## DIRECTIONS FOR THIS TASK
Copy all the records word for word, apart from any pictures.

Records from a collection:
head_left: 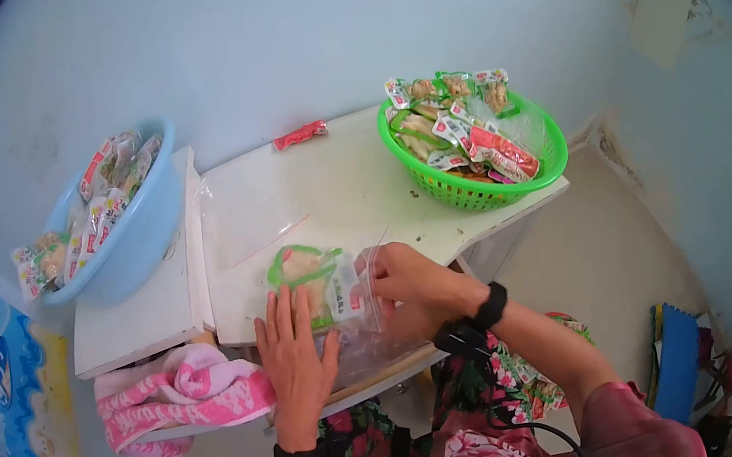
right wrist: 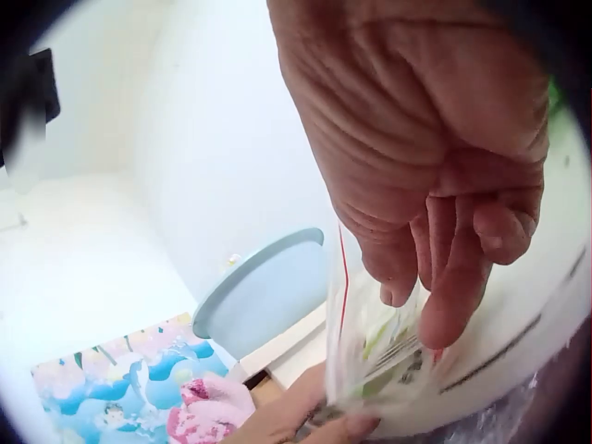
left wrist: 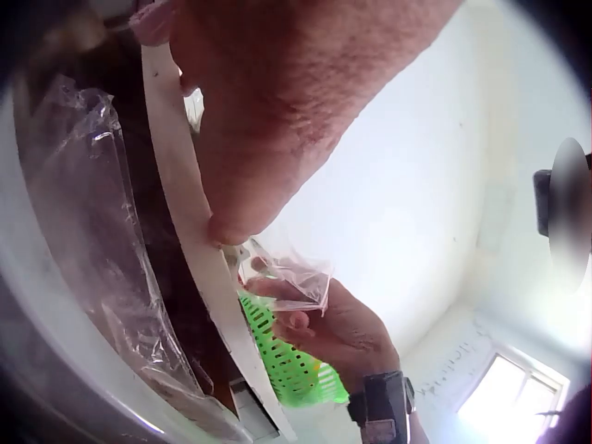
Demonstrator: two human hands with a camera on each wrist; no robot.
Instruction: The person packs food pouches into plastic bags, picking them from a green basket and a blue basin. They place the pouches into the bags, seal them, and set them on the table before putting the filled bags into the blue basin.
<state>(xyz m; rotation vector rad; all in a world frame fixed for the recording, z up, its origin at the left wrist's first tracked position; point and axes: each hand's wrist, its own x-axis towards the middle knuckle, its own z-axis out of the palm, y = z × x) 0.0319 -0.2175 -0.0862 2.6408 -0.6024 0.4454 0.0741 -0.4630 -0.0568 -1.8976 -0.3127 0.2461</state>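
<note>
A sealed food packet with green edging and pale contents lies near the front of the white table in the head view. My left hand rests on its left part, fingers straight and spread. At the packet's right end, my right hand pinches the edge with bent fingers. A clear zip bag with a red line along its mouth surrounds those fingertips in the right wrist view. The bag overlaps the packet there, and the palm hides part of both.
A green basket heaped with packets stands at the back right. On the left is a blue basin of packets. A red packet lies by the wall. Below the table edge, an open drawer holds clear plastic; a pink towel hangs beside it.
</note>
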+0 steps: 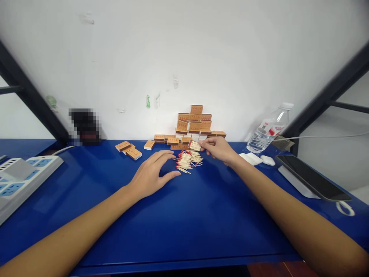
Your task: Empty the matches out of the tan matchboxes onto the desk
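Observation:
A loose pile of red-tipped matches [188,159] lies on the blue table [173,227]. Just behind the pile, my right hand [217,149] pinches the right end of a small matchbox tray [194,145] filled with matches. My left hand [154,171] rests at the left side of the pile, thumb and fingers apart, holding nothing; its fingertips come close to the match heads. Behind the tray, a stepped stack of orange matchboxes [195,126] stands against the wall. Further matchboxes [173,141] lie in a low row at its foot.
Several matchboxes [128,150] lie at the left, and a single one [149,145] sits nearer the stack. A power strip [29,179] is at far left. On the right are a tilted water bottle [268,129], a white earphone case [267,160] and a phone [313,177].

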Demonstrator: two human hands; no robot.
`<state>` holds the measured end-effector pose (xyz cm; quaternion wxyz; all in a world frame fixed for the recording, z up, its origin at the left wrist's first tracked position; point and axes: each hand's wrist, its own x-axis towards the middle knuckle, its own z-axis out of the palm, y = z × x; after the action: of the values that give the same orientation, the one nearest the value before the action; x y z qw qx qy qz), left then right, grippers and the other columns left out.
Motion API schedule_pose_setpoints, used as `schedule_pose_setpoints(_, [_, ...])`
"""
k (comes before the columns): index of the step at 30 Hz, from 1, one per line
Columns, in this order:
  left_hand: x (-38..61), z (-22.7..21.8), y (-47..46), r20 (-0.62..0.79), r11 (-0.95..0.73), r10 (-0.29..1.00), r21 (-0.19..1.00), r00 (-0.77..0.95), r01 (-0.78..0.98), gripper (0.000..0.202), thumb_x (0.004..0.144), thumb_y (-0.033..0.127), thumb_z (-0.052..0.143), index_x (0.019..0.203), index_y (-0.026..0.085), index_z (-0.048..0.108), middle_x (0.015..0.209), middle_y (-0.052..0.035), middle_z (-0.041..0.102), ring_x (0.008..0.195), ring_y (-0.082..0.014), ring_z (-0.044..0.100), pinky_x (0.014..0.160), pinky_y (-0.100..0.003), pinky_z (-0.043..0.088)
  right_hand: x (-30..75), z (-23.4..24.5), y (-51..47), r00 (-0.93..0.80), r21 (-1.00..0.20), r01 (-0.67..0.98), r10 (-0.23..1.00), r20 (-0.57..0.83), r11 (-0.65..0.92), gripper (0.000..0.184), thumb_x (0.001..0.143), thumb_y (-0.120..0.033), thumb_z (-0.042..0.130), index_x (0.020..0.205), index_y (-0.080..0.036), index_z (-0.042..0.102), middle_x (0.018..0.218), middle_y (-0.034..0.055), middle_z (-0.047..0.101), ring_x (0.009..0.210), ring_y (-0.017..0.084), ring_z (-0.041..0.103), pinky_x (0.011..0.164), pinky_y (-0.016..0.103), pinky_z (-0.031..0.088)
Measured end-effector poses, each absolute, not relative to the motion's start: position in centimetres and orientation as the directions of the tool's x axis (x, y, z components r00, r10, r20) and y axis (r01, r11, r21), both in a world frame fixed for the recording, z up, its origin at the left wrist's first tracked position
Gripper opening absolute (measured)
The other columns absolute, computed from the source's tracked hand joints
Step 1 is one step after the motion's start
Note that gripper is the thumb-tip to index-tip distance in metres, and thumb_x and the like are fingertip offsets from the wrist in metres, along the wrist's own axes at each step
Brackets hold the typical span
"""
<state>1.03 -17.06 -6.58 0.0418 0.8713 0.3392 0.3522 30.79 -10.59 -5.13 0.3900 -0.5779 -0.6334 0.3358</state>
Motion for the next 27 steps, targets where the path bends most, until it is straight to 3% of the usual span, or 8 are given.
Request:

## TASK OUTPUT
head_left: 
right wrist: 
left wrist: 
Demonstrator: two human hands with a camera on each wrist; no robot.
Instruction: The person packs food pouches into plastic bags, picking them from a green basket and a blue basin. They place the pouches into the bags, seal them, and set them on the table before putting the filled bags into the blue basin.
<state>(xyz m; rotation vector rad; all in a world frame fixed for the recording, z up, its origin at the left wrist's first tracked position; point and axes: each hand's wrist, its own x-axis towards the middle knuckle, its own z-axis out of the palm, y = z × x) 0.0319 -0.2175 -0.0862 2.6408 -0.6024 0.4454 0.0741 -0.4630 -0.0568 -1.8976 -0.3127 0.2461</state>
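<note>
A sealed food packet with green edging and pale contents lies near the front of the white table in the head view. My left hand rests on its left part, fingers straight and spread. At the packet's right end, my right hand pinches the edge with bent fingers. A clear zip bag with a red line along its mouth surrounds those fingertips in the right wrist view. The bag overlaps the packet there, and the palm hides part of both.
A green basket heaped with packets stands at the back right. On the left is a blue basin of packets. A red packet lies by the wall. Below the table edge, an open drawer holds clear plastic; a pink towel hangs beside it.
</note>
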+0 steps: 
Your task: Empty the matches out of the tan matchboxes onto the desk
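Observation:
A loose pile of red-tipped matches [188,159] lies on the blue table [173,227]. Just behind the pile, my right hand [217,149] pinches the right end of a small matchbox tray [194,145] filled with matches. My left hand [154,171] rests at the left side of the pile, thumb and fingers apart, holding nothing; its fingertips come close to the match heads. Behind the tray, a stepped stack of orange matchboxes [195,126] stands against the wall. Further matchboxes [173,141] lie in a low row at its foot.
Several matchboxes [128,150] lie at the left, and a single one [149,145] sits nearer the stack. A power strip [29,179] is at far left. On the right are a tilted water bottle [268,129], a white earphone case [267,160] and a phone [313,177].
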
Demonstrator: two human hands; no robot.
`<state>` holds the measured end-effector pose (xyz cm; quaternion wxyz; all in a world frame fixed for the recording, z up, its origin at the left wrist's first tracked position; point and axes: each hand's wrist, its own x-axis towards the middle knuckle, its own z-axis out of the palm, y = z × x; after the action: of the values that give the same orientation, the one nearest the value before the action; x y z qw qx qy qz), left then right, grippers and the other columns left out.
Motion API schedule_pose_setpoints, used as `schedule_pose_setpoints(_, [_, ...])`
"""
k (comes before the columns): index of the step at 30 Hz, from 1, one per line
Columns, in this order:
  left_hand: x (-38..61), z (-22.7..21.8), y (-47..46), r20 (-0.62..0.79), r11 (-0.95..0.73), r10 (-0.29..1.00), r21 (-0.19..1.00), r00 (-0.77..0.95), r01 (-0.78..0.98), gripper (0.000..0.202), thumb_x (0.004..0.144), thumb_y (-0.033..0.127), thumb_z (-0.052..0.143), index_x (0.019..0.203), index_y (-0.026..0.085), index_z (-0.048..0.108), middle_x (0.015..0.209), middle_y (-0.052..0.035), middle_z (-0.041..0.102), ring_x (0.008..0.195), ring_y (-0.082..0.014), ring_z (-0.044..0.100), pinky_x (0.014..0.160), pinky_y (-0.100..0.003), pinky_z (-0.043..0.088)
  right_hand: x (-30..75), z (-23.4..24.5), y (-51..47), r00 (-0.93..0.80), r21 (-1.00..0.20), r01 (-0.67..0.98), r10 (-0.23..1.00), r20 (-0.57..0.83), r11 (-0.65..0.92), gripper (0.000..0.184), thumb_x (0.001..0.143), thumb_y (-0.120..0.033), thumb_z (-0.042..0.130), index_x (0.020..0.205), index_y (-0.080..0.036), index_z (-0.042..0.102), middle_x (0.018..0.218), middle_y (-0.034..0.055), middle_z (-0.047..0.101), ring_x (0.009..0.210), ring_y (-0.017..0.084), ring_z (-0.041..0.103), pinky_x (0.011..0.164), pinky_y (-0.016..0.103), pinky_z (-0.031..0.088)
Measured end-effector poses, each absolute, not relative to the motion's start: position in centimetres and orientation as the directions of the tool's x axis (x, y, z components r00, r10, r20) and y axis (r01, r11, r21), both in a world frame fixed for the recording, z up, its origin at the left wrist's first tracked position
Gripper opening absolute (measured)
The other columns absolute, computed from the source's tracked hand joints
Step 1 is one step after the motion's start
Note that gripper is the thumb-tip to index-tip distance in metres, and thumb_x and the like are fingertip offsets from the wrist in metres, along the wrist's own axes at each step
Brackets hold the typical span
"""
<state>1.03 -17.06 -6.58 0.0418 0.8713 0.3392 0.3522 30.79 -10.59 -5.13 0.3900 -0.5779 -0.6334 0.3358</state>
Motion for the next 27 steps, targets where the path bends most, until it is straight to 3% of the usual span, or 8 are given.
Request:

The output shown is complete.